ARIMIDEX is currently approved in the US for the for the following indications:

  • The adjuvant treatment (treatment following surgery with or without radiation) of postmenopausal women with hormone receptor positive early breast cancer (Sub Part H approval granted in 2002, final approval in 2005).
  • The first-line treatment of postmenopausal women with hormone receptor positive or hormone receptor unknown locally advanced or metastatic breast cancer (granted in 2000).
  • The treatment of advanced breast cancer in postmenopausal women with disease progression following tamoxifen therapy. Patients with hormone receptor-negative disease and patients who did not previously respond to tamoxifen therapy rarely responded to ARIMIDEX (granted in 1995).

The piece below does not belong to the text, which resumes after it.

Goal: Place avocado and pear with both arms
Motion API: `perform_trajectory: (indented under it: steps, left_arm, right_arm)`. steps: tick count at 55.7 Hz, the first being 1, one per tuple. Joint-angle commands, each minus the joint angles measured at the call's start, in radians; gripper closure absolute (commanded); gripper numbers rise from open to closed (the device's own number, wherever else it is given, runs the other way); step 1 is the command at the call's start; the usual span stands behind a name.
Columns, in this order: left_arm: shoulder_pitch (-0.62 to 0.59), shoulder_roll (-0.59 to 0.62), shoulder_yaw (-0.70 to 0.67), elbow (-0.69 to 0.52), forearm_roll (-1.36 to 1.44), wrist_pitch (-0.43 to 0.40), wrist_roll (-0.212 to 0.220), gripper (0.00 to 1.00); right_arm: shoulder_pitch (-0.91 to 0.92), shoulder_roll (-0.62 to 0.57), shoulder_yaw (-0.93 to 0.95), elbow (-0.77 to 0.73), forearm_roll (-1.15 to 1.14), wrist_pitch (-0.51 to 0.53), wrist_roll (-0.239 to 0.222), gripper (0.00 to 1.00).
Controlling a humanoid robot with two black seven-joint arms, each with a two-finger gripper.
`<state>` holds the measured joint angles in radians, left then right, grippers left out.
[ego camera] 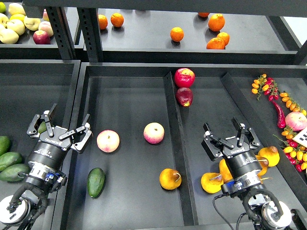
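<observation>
Both arms are black all over, with thick round wrist sections that have small white lettering printed on the collar (too small to read). The left gripper [60,129] and right gripper [230,136] each have two chunky black fingers on linkage bars with little silver screws. Below each wrist there's a bit of blue, loose black cables, and a shiny silver round joint.

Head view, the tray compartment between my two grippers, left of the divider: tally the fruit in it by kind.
Peaches: 2
Avocado: 1
Pear: 1
Total: 4
</observation>
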<state>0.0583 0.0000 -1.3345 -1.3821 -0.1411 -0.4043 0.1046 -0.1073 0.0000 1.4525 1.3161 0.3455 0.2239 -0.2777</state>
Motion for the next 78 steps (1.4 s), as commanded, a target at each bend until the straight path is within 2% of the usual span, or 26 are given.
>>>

Dr. John Patterson, Executive Director of Development at AstraZeneca said "Pre-clinical and clinical data supported the investigation of the therapeutic potential of ARIMIDEX in pediatric conditions that manifest symptoms resulting from increased estrogen production, for example: gynecomastia in pubertal boys and precocious puberty in girls with McCune-Albright Syndrome (MAS). While pleased to have been able to work with the FDA in investigating the potential benefits of ARIMIDEX in these settings, AstraZeneca will not be seeking an indication in either of these pediatric conditions based on trial results."

In the US, ARIMIDEX sales reached $507 million for the nine months of 2007. ARIMIDEX has a market leading 38.3 percent share of total prescriptions for hormonal treatments for breast cancer. Sales for the nine months were up 15 percent, with total prescriptions 6 percent higher than last year.